When Nguyet Hoang moved to Prince Edward Island, she found few places to buy solid wood furniture with classic lines.
“I haven’t seen such kind of furniture here,” she explains, sitting at a dining table in a store showcasing polished pieces in rich dark caramel tones.
“There should be room for me to enter this market,” she says.
Nguyet “Ivy” Hoang entered this market in early 2018, when she opened Ivy Furniture on the main floor of the Confederation Court Mall. Her shop offers living room, bedroom, dining room and library furniture crafted in her native country of Vietnam and imported to P.E.I. She describes the furniture construction as more traditional, the design more classic — reminding some Islanders of the Victorian furniture from a beloved grandmother’s home.
Hoang describes the atmosphere of P.E.I. as the main reason her family now calls it home. She moved from Ho Chi Minh City with her husband and son in 2017.
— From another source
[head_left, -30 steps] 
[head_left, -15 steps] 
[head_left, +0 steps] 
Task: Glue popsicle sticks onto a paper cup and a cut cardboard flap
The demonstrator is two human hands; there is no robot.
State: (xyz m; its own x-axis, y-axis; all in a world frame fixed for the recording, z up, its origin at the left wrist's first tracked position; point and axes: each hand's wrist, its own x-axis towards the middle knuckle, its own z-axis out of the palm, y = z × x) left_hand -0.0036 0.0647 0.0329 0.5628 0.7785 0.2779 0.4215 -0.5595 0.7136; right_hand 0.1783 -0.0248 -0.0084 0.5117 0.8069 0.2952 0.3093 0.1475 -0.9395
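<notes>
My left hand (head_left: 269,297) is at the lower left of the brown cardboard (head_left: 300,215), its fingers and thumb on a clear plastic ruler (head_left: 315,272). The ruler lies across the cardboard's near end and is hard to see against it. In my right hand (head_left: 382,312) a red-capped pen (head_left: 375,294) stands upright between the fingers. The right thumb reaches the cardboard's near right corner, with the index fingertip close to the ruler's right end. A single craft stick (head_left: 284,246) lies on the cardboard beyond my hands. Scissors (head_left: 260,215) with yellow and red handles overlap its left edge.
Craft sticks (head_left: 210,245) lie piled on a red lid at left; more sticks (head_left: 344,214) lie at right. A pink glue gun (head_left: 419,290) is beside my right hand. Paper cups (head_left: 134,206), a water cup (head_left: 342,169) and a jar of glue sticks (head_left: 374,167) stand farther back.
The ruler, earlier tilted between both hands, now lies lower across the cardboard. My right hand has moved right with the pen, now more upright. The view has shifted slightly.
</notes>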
“For us, the most important is the peace in mind,” Hoang says, explaining her family’s attraction to the Island. “We would like to come to a quiet place, peaceful place rather than the cosmopolitan city, where it’s noisy and it takes time to adapt. P.E.I. is the right choice for us because we can slowly get adapted to life. “
Hoang also appreciates the Island’s natural features, including its maritime climate and proximity to the water. “I like the sea,” she says. “In our home country, we have to take about one hour and a half to go to the beach and come back.”
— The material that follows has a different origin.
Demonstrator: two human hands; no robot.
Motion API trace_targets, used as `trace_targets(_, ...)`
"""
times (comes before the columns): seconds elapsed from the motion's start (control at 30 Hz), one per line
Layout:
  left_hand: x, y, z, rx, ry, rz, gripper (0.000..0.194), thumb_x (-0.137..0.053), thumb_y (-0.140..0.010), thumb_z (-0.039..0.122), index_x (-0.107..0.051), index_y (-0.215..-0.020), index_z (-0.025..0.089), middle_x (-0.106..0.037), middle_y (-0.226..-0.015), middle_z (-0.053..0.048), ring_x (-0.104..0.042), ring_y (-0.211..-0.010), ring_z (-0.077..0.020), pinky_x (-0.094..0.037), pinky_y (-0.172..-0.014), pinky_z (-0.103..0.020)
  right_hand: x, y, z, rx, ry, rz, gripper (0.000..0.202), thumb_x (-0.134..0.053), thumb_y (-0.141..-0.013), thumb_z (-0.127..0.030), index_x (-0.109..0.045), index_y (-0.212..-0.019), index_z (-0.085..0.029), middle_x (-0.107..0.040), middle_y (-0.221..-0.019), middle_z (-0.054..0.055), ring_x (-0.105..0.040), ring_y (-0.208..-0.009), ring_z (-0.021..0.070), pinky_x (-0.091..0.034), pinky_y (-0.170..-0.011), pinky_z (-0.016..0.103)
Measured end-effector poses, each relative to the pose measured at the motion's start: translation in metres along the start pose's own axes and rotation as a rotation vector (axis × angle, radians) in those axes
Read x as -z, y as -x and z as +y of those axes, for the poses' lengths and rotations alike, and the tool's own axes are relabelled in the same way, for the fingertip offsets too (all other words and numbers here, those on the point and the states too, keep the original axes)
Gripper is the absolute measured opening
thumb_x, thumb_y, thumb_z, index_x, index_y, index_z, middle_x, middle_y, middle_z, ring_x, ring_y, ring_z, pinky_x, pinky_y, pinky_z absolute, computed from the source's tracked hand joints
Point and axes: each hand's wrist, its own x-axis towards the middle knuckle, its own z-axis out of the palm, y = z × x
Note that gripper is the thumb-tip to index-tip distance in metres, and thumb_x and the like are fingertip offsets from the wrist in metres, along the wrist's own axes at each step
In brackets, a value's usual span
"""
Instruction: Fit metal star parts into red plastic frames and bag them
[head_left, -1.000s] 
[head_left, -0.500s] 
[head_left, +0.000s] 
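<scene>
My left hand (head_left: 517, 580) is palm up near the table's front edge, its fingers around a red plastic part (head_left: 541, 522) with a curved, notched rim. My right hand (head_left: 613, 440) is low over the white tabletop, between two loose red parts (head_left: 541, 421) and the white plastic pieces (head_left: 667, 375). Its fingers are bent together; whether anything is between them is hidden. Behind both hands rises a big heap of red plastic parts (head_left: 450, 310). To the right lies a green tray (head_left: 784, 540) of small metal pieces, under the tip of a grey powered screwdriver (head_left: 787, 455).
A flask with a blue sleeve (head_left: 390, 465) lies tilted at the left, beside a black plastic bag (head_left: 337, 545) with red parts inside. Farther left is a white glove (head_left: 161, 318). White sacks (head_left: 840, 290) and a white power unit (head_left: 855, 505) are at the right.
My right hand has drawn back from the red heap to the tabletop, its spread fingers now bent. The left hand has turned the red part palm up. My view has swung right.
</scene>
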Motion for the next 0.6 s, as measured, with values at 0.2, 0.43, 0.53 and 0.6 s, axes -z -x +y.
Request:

Hoang immigrated under the Provincial Nominee Program and saw her background in furniture as a natural foray into business here. In Vietnam, she ran a small furniture factory, which mainly exported to Russia and Europe. That furniture and export experience, plus her previous work in office administration with foreign companies in Vietnam, gave her skills she now uses to import furniture and handle shipping logistics and cost.
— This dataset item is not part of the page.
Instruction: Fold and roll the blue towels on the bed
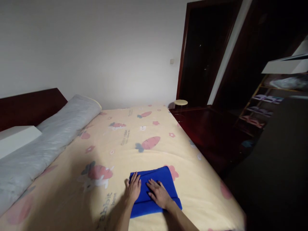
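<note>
A folded blue cloth (pixel 166 181) lies on the bed near its front edge, with fold lines across its upper and lower parts. My left hand (pixel 134 188) rests flat at the cloth's left edge, fingers stretched forward. On the middle of the cloth lies my right hand (pixel 158 193), palm down with the fingers spread. Both hands touch the cloth, and neither grips it. What kind of item the cloth is, I cannot tell.
The bed carries a cream sheet (pixel 120 141) printed with carrots and rabbits. Along the left lie a long grey pillow (pixel 64 125) and a white box (pixel 19 138). A round stool (pixel 181 102) stands beyond the bed; a shoe rack (pixel 258 107) is at right.
</note>
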Action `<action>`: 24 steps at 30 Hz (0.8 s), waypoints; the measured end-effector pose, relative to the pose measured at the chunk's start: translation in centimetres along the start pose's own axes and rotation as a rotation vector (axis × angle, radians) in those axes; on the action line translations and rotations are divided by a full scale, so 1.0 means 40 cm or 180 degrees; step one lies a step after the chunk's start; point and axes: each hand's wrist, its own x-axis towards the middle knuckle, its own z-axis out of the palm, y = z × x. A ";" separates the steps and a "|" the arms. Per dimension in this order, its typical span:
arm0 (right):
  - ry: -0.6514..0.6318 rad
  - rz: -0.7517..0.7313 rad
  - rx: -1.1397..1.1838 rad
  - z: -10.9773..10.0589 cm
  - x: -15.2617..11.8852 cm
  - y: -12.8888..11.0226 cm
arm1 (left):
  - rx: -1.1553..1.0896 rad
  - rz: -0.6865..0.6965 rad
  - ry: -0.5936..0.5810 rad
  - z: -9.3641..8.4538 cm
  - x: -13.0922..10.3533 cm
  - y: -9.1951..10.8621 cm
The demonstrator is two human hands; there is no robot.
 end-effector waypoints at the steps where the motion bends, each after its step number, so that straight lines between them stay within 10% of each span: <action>1: -0.0143 -0.0088 0.0055 0.004 0.006 -0.014 | 0.0003 -0.0059 -0.0148 0.002 0.009 0.007; 7: 0.0250 0.0800 -0.0318 -0.013 -0.009 0.102 | 0.0285 -0.0729 -0.0516 -0.016 0.009 -0.099; 11: 0.0908 0.1527 -0.0648 -0.034 -0.049 0.203 | 0.0420 -0.0990 0.0455 -0.053 -0.014 -0.143; 15: 0.1199 0.1218 -0.0437 -0.040 -0.074 0.140 | 0.0004 -0.0845 0.1060 -0.051 -0.071 -0.037; 20: 0.0927 0.0348 0.0223 0.001 -0.123 -0.051 | -0.0657 0.0259 0.0310 0.061 -0.214 0.153; 24: 0.0577 0.0019 0.0344 0.053 -0.200 -0.074 | -0.0662 0.0524 0.0101 0.121 -0.299 0.156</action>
“If you can’t control well, it will be higher,” she explains.
The furniture factory, now owned by family members, continues to supply Hoang’s store. Most of her featured items are made from kiln-dried American yellow poplar, which she says stands up well in this climate and provides rich finishes.
Hoang says the majority of Ivy Furniture’s customers have not been newcomers but longtime Islanders eager to find solid wood furniture with traditional details. She agrees it’s a specific market, but one that could be expanded through possible sales or supply to other parts of Canada.
“I’m a new brand, so I need to make people understand and trust the brand of mine.”
Though a few shoppers have suggested she could add modern styles to her showroom, Hoang plans to focus on her niche market for classic furniture.
“I go with what I am good at, and I have experience with,” she says.